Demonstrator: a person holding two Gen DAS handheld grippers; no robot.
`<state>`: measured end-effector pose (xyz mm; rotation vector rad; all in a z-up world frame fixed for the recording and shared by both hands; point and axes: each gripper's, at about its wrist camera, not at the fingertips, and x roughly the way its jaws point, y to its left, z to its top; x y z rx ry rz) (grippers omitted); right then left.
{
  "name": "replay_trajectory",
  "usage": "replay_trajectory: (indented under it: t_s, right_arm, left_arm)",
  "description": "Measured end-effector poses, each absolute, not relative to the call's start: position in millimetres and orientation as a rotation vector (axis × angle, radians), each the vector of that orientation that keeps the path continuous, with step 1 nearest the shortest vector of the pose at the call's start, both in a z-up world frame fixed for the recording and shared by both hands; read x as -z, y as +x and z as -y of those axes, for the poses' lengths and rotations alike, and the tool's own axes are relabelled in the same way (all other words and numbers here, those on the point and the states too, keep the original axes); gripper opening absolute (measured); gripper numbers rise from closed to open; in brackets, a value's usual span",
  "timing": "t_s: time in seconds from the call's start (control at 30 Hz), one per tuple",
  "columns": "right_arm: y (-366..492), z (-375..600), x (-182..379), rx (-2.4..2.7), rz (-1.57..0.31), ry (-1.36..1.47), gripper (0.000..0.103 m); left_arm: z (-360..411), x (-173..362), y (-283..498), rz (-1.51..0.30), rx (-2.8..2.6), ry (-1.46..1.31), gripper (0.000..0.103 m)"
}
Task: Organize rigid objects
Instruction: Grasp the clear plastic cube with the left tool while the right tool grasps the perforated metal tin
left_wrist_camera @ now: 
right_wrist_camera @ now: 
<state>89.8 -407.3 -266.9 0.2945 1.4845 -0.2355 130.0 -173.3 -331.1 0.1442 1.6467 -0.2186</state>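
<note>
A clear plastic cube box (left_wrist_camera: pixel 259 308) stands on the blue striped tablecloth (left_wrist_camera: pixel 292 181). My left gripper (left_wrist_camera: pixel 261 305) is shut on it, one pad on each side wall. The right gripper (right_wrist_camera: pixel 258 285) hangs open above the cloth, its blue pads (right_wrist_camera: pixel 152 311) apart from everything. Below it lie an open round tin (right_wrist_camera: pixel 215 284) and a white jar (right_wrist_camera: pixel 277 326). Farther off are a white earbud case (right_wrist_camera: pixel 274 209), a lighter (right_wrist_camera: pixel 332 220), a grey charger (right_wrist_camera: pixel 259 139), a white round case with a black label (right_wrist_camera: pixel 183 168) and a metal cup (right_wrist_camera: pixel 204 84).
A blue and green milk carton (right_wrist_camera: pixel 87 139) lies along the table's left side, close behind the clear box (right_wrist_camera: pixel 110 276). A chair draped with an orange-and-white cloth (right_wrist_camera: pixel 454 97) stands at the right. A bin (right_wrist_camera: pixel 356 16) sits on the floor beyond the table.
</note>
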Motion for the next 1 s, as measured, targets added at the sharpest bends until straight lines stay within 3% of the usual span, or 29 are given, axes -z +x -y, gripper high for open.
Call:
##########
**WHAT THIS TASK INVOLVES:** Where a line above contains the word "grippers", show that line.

**WRITTEN SOLUTION:**
Demonstrator: a person holding two Gen DAS handheld grippers; no robot.
`<state>`: measured end-effector pose (xyz mm; rotation vector rad; all in a z-up world frame fixed for the recording and shared by both hands; point and axes: each gripper's, at about its wrist camera, not at the fingertips, and x roughly the way its jaws point, y to its left, z to its top; x y z rx ry rz) (grippers omitted); right then left.

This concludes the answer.